Ben je râle comme d'hab.
Je râle parce que :
- je dors plus, ou alors quelques heures entrecoupées de réveils, de levage pour cause de vessie pleine, de contractions (font mal ces saletés), de bébé d'amour qui a décidé que la nuit c'était rigolo de se balancer dans lit, de brûlures d'estomac, etc etc.
- j'ai mal, mal aux pieds, mal aux jambes, mal à la tête, mal au bidon, mal dans les hanches, mal au dos, j'ai MAL PARTOUT
- j'ai pas fini d'être prète, comprenez que j'ai encore des choses à faire, comme aller à la mairie pour la déclaration anticipée, faire encore une prise de sang, aller chercher les enveloppes de mes faire parts, finir de préparer tout ce qui faut pour quand je reviens de la maternité, pis d'abord j'ai pas décidé d'accoucher en juin zut.
- je voudrais que bébé d'amour arrète de courir dans tous les sens, de grimper sur tout ce qui est haut, de toucher à tout, de faire des caprices, de pleurer, de faire caca dans la baignoire.
- zhom mon chéri travaille beaucoup jusqu'au 5 juillet et que si jamais (pitié non) je devais accoucher avant il aurait vraiment du mal à se libérer et que niveau organisation, tout mon planning serait compromis et j'aime pas qu'on me compromette mes organisations bétonnées !
- chuis crevée, cuite, naze, épuisée, j'ai des mouches qui volent devant mes yeux dans la journée, la tête qui tourne, pas de force, je sais pas si j'ai déjà été fatiguée comme ça, j'ai pas souvenir.
Sinon.
Ma maman a finit la couture, c'est beau évidemment, c'est plein d'amour, c'est magnifique.

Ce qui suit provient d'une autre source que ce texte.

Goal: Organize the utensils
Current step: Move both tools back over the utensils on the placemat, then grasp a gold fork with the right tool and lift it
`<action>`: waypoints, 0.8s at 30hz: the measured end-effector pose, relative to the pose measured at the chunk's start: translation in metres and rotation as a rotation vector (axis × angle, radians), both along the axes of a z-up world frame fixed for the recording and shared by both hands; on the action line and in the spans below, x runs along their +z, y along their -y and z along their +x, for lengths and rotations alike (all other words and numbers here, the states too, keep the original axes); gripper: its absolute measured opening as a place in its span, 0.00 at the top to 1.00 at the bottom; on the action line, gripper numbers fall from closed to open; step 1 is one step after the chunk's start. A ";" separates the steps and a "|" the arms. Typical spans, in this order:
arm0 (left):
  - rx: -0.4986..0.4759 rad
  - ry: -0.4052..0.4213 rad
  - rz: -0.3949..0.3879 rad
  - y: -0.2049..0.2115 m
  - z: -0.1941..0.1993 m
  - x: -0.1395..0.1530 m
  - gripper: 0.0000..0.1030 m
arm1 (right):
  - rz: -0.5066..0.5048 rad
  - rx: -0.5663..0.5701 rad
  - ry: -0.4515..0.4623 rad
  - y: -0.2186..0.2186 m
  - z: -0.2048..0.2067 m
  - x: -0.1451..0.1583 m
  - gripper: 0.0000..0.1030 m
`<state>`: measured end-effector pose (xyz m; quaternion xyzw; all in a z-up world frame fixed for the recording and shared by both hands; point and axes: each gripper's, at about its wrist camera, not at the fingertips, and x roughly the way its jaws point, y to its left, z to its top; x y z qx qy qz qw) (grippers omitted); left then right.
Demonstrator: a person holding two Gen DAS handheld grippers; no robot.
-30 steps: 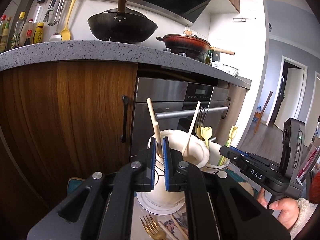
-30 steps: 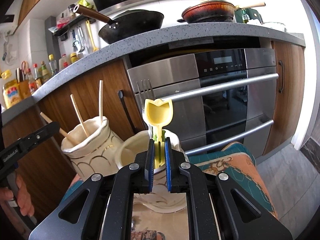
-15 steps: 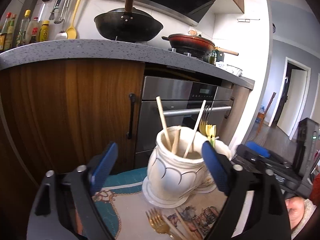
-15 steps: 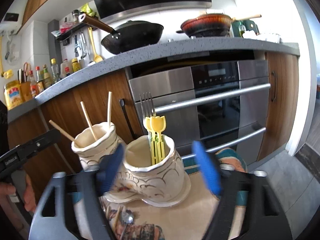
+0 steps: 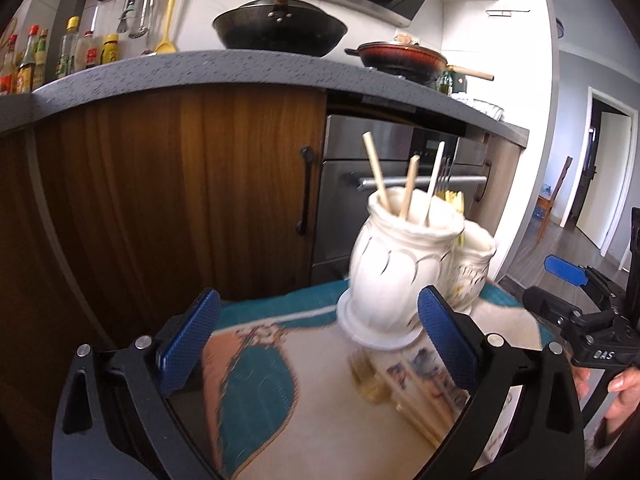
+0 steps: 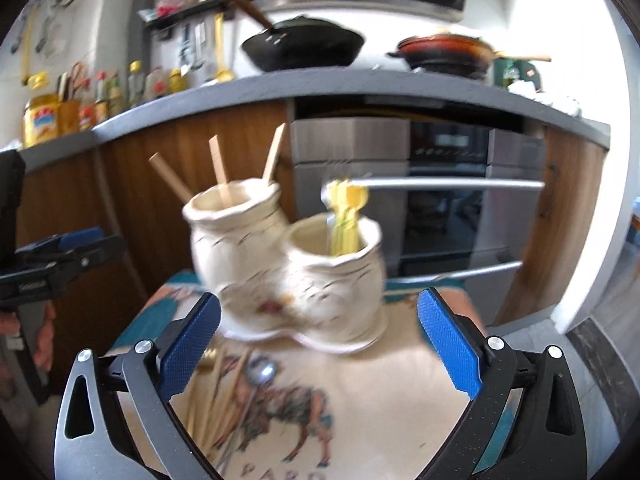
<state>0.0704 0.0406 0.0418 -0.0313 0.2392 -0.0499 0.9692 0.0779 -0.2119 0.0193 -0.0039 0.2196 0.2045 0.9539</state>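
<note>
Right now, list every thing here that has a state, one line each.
Left hand-held gripper: open, empty.
Right hand-held gripper: open, empty.
Taller cream ceramic jar: upright, holding three wooden chopsticks.
Shorter cream ceramic jar: upright, holding yellow tulip-topped utensils.
Loose chopsticks and gold fork: lying flat on the patterned cloth.
Wooden cabinet door: closed.

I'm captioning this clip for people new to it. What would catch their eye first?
Two cream ceramic jars stand side by side mid-frame on a patterned mat: the left jar holds three wooden sticks, the right jar yellow utensils. Both grippers, left and right, gape open, framing them, with loose chopsticks lying in front.
</note>
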 end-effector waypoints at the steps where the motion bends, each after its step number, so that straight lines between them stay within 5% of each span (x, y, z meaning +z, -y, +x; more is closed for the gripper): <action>1: 0.004 -0.006 -0.009 -0.004 -0.003 -0.002 0.06 | 0.011 0.026 -0.028 -0.002 0.000 -0.002 0.05; 7: 0.022 -0.021 -0.044 -0.024 -0.013 -0.009 0.06 | 0.022 0.113 -0.193 -0.026 0.000 -0.021 0.05; 21: 0.031 -0.035 -0.140 -0.044 -0.014 -0.017 0.06 | -0.151 0.161 -0.301 -0.081 -0.009 -0.055 0.05; 24: 0.027 -0.040 -0.148 -0.045 -0.013 -0.020 0.06 | -0.202 0.192 -0.332 -0.096 -0.010 -0.063 0.12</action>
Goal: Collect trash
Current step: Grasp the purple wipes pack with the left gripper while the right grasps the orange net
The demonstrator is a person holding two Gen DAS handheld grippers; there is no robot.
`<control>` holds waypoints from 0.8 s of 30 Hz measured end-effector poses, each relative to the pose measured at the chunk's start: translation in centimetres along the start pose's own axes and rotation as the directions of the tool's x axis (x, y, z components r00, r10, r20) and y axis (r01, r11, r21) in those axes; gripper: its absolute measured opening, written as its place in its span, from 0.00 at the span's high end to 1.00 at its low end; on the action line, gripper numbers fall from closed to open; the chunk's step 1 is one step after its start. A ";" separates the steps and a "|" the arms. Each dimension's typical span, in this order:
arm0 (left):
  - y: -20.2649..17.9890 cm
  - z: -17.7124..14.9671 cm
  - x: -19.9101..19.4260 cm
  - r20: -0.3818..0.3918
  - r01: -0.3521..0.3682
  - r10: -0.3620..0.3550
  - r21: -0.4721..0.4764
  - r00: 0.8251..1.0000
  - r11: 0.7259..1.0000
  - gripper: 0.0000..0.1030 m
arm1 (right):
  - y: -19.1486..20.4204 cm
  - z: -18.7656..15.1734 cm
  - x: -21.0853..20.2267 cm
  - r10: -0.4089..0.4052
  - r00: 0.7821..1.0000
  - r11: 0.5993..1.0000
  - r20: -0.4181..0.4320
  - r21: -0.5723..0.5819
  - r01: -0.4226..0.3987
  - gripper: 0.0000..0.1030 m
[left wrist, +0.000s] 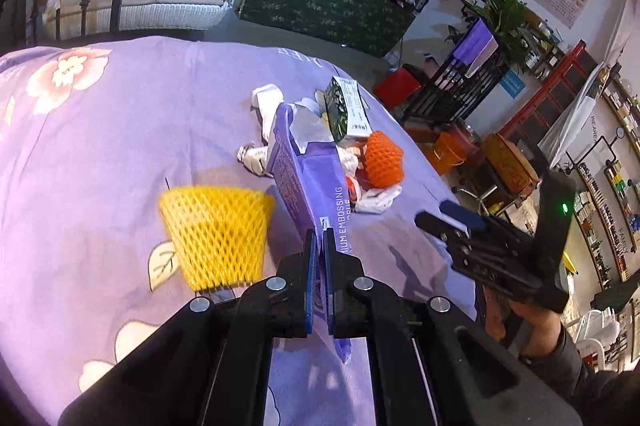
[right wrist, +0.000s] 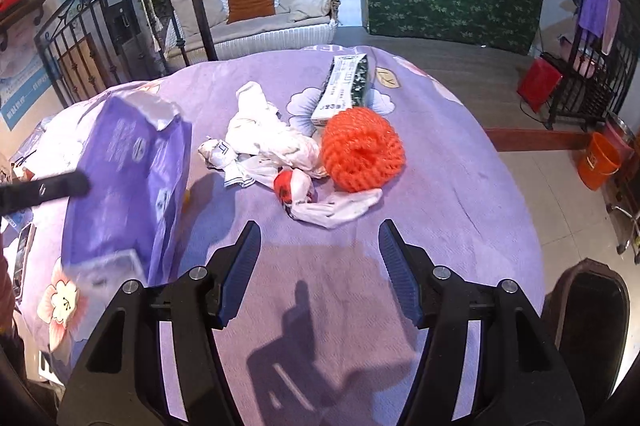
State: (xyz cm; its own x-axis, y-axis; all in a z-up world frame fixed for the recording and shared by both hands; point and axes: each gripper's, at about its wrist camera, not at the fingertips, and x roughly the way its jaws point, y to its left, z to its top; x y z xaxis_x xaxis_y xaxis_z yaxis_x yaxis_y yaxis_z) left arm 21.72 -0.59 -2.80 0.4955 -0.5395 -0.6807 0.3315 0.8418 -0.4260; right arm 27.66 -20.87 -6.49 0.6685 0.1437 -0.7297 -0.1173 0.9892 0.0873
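Observation:
My left gripper (left wrist: 319,238) is shut on the edge of a purple tissue package (left wrist: 304,177), which hangs lifted above the purple flowered cloth (left wrist: 100,153). The same purple package (right wrist: 124,185) shows at the left of the right wrist view. A yellow foam net (left wrist: 216,234) lies left of the left gripper. My right gripper (right wrist: 320,238) stands open over bare cloth, with nothing between its fingers. Just beyond it lie crumpled white wrappers (right wrist: 272,141), an orange foam net (right wrist: 362,149) and a green and white carton (right wrist: 344,85).
A person's hand (left wrist: 532,322) holds the right gripper (left wrist: 452,222) at the right of the left wrist view. A phone (right wrist: 22,258) lies on the cloth at far left. A dark bin (right wrist: 592,310) stands beside the table at right, an orange bucket (right wrist: 600,161) further off.

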 end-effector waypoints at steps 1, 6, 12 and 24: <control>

Elle a fait un tour de lit, des draps, des turbulettes, un sac à couches, des enveloppes de matelas à langer etc, etc.
On mettra des photos quand on en aura prise.
Les valises sont prètes, la mienne, celle du bébé.
J'ai envie d'accoucher, mais je sais que c'est la dernière alors je voudrais profiter encore un peu, quoique honnètement je profite que dalle parce que j'en ai marre d'avoir mal. mais bon j'ai le droit d'être ambivalente.
Le secret du prénom est toujours bien gardé, je prie que zhom mon chéri ne fasse pas de gaffe sinon ben je lui dévisse le crâne et je lui parle plus (excessif ? certes, mais je crains le pire si il tient pas sa langue).
Sinon, ça va !
Je parle à mon bibou dans mon bidon, je joue avec, quand je pose ma main, elle me donne de grands coups et vient se blottir contre ma paume.
Je l'imagine dans mes bras, je vais la couvrir de bisous, la dévorer de baisers, la couver des yeux.
Je lui parle et je lui dis combien j'ai eu peur pour elle, combien je l'aime déjà, que depuis ces longs mois d'attente, elle a pris toute sa place.
Que nous attendons sa venue avec impatience, mais qu'elle reste encore un peu au chaud, dans le secret de mon ventre, encore un peu, juste un peu.
J'ai décroché du reste du monde, il y a des moments dans la vie où rien ne compte plus que ce qui se passe autour de son nombril (il est passé où d'ailleurs celui ci ?).
Sans égoïsme, ni égocentrisme.
Simplement par amour.
Parce que c'est Elle, et que c'est la dernière fois.